» PROVIDED DATA
═══
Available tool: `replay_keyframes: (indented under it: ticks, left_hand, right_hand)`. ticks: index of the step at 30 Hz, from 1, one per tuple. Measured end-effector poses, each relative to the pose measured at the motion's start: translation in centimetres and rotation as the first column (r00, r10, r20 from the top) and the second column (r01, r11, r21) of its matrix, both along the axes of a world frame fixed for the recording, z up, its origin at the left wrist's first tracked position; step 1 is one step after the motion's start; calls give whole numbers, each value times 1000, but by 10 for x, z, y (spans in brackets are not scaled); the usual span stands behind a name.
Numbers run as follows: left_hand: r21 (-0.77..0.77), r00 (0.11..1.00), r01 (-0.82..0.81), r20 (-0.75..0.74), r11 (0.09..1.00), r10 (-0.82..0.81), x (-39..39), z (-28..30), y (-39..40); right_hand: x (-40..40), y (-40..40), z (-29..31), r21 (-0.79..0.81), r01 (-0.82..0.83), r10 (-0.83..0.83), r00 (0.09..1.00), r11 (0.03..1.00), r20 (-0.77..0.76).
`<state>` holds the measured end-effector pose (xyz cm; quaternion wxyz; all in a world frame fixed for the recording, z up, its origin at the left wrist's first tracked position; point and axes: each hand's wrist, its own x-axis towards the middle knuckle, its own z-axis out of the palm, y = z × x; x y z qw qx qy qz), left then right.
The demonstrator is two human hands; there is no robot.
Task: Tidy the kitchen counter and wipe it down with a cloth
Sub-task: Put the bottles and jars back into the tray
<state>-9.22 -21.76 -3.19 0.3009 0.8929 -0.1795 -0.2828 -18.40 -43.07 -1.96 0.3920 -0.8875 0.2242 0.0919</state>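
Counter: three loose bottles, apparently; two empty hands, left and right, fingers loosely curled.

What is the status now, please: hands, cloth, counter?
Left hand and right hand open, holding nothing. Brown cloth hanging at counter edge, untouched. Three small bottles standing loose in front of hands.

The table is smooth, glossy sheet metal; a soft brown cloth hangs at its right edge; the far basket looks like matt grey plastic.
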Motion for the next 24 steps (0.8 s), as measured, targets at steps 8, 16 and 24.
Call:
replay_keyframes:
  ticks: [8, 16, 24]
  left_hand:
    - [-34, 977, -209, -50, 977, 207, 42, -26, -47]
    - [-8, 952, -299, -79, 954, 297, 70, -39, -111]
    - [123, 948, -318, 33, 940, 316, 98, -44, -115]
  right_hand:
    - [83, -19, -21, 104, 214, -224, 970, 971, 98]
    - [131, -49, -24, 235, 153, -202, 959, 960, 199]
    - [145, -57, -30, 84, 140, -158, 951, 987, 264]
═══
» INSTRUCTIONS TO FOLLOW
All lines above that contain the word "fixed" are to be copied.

» OUTPUT OF THE TASK
Available tool: `replay_keyframes: (indented under it: ticks, left_hand, right_hand)`. ticks: index of the step at 30 Hz, from 1, one per tuple. Measured end-effector poses, each relative to the pose measured at the motion's start: translation in centimetres and rotation as the first column (r00, r10, r20 from the top) and the second column (r01, r11, r21) of its matrix, both along the axes of a world frame fixed for the recording, z up, its origin at the left wrist's first tracked position; step 1 is one step after the motion's start; calls give whole numbers, each value times 1000, but by 10 for x, z, y (spans in brackets are not scaled); the usual span stands behind a name.
`<state>` holds the measured end-effector pose (xyz cm; quaternion wxyz; all in a world frame fixed for the recording, z up, its origin at the left wrist's first tracked position; point and axes: each hand's wrist, its own x-axis towards the middle knuckle, its own z-axis out of the palm, y = z × x; x y z qw qx qy qz), left then right.

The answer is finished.